Items from a dataset
Segment Open

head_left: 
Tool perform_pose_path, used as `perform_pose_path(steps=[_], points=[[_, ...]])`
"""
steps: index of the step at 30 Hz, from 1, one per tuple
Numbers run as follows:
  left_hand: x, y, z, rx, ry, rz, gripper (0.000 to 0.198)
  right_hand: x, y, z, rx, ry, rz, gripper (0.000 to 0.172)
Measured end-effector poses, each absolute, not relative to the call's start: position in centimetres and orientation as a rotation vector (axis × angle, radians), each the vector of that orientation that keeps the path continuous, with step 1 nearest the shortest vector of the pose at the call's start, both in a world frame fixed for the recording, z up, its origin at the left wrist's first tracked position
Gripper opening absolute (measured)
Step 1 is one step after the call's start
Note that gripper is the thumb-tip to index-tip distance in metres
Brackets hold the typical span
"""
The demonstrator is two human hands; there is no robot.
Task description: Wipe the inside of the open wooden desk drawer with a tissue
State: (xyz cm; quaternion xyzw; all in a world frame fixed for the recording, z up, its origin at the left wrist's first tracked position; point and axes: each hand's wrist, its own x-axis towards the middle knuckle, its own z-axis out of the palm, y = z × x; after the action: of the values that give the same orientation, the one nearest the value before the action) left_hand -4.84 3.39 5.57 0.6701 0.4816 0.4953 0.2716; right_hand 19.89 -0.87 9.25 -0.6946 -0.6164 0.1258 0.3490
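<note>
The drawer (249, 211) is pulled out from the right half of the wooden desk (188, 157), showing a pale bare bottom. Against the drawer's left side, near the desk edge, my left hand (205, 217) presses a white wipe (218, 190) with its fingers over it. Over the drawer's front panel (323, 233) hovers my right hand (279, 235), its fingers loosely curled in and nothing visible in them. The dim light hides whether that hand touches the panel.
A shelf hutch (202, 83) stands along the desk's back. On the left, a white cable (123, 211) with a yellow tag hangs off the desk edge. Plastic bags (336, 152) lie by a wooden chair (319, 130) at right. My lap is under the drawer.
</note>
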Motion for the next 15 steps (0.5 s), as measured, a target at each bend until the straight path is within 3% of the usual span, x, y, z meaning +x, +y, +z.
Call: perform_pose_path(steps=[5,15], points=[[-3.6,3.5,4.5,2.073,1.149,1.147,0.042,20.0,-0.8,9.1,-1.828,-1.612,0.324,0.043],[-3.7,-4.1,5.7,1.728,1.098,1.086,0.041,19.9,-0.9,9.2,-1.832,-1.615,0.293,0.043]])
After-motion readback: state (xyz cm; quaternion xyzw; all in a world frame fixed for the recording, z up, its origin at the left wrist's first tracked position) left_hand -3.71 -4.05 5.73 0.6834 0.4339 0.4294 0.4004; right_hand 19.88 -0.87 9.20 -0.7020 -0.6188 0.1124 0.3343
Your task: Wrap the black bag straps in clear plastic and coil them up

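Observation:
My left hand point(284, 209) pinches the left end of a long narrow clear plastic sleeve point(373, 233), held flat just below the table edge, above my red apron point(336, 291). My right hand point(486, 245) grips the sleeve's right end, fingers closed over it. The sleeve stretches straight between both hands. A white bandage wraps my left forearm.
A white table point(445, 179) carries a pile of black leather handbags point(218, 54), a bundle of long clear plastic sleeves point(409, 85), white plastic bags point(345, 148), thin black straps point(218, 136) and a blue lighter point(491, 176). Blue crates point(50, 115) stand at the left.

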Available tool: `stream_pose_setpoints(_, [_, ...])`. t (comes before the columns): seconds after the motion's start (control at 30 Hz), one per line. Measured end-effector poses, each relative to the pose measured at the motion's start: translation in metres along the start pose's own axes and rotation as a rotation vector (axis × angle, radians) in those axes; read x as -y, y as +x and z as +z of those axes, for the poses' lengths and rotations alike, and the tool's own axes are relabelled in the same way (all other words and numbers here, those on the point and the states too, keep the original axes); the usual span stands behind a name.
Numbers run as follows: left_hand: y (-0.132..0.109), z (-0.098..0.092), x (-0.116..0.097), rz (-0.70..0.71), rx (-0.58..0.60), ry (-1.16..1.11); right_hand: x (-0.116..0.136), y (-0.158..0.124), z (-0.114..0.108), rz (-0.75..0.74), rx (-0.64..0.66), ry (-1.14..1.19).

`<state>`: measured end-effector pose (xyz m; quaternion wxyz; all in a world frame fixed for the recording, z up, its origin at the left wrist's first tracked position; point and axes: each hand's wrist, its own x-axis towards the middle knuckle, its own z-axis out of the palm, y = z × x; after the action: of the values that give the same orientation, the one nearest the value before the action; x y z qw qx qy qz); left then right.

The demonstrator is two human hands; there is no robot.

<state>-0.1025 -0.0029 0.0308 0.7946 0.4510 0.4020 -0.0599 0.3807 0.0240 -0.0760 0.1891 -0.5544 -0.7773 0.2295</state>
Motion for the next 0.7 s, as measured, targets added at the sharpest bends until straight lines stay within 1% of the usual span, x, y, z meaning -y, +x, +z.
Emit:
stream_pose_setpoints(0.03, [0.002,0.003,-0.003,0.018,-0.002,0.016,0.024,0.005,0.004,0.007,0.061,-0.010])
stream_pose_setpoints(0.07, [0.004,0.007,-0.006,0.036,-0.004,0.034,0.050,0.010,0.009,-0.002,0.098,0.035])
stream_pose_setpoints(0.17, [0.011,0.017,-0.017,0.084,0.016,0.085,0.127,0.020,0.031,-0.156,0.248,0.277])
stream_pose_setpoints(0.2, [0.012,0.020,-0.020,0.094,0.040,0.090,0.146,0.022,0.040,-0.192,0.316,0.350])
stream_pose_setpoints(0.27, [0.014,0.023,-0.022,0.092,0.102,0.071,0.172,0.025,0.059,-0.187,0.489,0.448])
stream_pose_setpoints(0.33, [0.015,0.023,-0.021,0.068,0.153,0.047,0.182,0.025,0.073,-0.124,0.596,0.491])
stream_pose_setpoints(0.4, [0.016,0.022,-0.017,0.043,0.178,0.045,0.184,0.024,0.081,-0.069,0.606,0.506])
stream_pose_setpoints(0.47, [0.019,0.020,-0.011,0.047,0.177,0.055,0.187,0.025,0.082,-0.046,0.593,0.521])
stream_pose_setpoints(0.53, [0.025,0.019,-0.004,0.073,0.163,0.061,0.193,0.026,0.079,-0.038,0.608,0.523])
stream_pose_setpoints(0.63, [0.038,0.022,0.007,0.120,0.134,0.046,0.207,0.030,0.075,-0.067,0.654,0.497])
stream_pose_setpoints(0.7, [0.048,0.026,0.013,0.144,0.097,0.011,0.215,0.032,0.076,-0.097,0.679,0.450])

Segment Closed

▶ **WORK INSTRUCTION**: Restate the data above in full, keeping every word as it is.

▶ **RESPONSE TO THE TASK**:
head_left: 
Tool perform_pose_path, used as `perform_pose_path(steps=[_], points=[[_, ...]])`
"""
steps: index of the step at 30 Hz, from 1, one per tuple
Numbers run as follows:
  left_hand: x, y, z, rx, ry, rz, gripper (0.000 to 0.198)
  right_hand: x, y, z, rx, ry, rz, gripper (0.000 to 0.172)
Measured end-effector poses, each absolute, not relative to the call's start: position in centimetres and orientation as a rotation vector (axis × angle, radians), each the vector of that orientation that keeps the path continuous, with step 1 nearest the shortest vector of the pose at the call's start, both in a world frame fixed for the recording, z up, its origin at the left wrist's first tracked position
Gripper opening absolute (measured)
Step 1 is one step after the call's start
Note that gripper is the thumb-tip to index-tip distance in metres
Brackets hold the typical span
"""
The demonstrator is two human hands; there is no robot.
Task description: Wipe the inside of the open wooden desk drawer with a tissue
State: (xyz cm; quaternion xyzw; all in a world frame fixed for the recording, z up, its origin at the left wrist's first tracked position; point and axes: each hand's wrist, its own x-axis towards the middle knuckle, its own z-axis out of the palm, y = z × x; after the action: of the values that give the same orientation, the one nearest the value before the action) left_hand -4.84 3.39 5.57 0.6701 0.4816 0.4953 0.2716; right_hand 19.89 -0.87 9.25 -0.6946 -0.6164 0.1258 0.3490
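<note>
The drawer (249, 211) is pulled out from the right half of the wooden desk (188, 157), showing a pale bare bottom. Against the drawer's left side, near the desk edge, my left hand (205, 217) presses a white wipe (218, 190) with its fingers over it. Over the drawer's front panel (323, 233) hovers my right hand (279, 235), its fingers loosely curled in and nothing visible in them. The dim light hides whether that hand touches the panel.
A shelf hutch (202, 83) stands along the desk's back. On the left, a white cable (123, 211) with a yellow tag hangs off the desk edge. Plastic bags (336, 152) lie by a wooden chair (319, 130) at right. My lap is under the drawer.
</note>
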Motion for the next 15 steps (0.5 s), as measured, a target at each bend until the straight path is within 3% of the usual span, x, y, z meaning +x, +y, +z.
Call: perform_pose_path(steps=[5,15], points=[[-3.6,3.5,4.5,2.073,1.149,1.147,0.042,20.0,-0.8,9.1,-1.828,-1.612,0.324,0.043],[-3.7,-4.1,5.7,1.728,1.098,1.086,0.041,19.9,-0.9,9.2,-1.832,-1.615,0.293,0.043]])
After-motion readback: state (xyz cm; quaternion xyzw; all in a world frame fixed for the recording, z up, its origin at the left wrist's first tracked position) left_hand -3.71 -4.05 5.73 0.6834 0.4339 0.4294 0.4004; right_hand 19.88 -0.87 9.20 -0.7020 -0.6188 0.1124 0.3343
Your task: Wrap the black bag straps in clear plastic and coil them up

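Observation:
My left hand point(284, 209) pinches the left end of a long narrow clear plastic sleeve point(373, 233), held flat just below the table edge, above my red apron point(336, 291). My right hand point(486, 245) grips the sleeve's right end, fingers closed over it. The sleeve stretches straight between both hands. A white bandage wraps my left forearm.
A white table point(445, 179) carries a pile of black leather handbags point(218, 54), a bundle of long clear plastic sleeves point(409, 85), white plastic bags point(345, 148), thin black straps point(218, 136) and a blue lighter point(491, 176). Blue crates point(50, 115) stand at the left.
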
Available tool: `stream_pose_setpoints(_, [_, ...])`. t (comes before the columns): seconds after the motion's start (control at 30 Hz), one per line. Measured end-effector poses, each relative to the pose measured at the motion's start: translation in metres along the start pose's own axes and rotation as a rotation vector (axis × angle, radians) in those axes; read x as -y, y as +x and z as +z of those axes, for the poses' lengths and rotations alike, and the tool's own axes are relabelled in the same way (all other words and numbers here, those on the point and the states too, keep the original axes); the usual span stands behind a name.
Numbers run as follows: left_hand: y (-0.132..0.109), z (-0.098..0.092), x (-0.116..0.097), rz (-0.70..0.71), rx (-0.58..0.60), ry (-1.16..1.11); right_hand: x (-0.116..0.136), y (-0.158..0.124), z (-0.114..0.108), rz (-0.75..0.74), rx (-0.64..0.66), ry (-1.14..1.19).

`<state>`: measured end-effector pose (xyz m; quaternion wxyz; all in a world frame fixed for the recording, z up, its origin at the left wrist's first tracked position; point and axes: each hand's wrist, its own x-axis towards the middle knuckle, its own z-axis out of the palm, y = z × x; after the action: of the values that give the same orientation, the one nearest the value before the action; x y z qw qx qy qz); left then right.

The demonstrator is two human hands; there is no robot.

<state>-0.1025 -0.0029 0.0308 0.7946 0.4510 0.4020 -0.0599 0.3807 0.0240 -0.0760 0.1891 -0.5544 -0.7773 0.2295</state>
Motion for the next 0.7 s, as measured, targets added at the sharpest bends until straight lines stay within 1% of the usual span, x, y, z meaning -y, +x, +z.
Emit:
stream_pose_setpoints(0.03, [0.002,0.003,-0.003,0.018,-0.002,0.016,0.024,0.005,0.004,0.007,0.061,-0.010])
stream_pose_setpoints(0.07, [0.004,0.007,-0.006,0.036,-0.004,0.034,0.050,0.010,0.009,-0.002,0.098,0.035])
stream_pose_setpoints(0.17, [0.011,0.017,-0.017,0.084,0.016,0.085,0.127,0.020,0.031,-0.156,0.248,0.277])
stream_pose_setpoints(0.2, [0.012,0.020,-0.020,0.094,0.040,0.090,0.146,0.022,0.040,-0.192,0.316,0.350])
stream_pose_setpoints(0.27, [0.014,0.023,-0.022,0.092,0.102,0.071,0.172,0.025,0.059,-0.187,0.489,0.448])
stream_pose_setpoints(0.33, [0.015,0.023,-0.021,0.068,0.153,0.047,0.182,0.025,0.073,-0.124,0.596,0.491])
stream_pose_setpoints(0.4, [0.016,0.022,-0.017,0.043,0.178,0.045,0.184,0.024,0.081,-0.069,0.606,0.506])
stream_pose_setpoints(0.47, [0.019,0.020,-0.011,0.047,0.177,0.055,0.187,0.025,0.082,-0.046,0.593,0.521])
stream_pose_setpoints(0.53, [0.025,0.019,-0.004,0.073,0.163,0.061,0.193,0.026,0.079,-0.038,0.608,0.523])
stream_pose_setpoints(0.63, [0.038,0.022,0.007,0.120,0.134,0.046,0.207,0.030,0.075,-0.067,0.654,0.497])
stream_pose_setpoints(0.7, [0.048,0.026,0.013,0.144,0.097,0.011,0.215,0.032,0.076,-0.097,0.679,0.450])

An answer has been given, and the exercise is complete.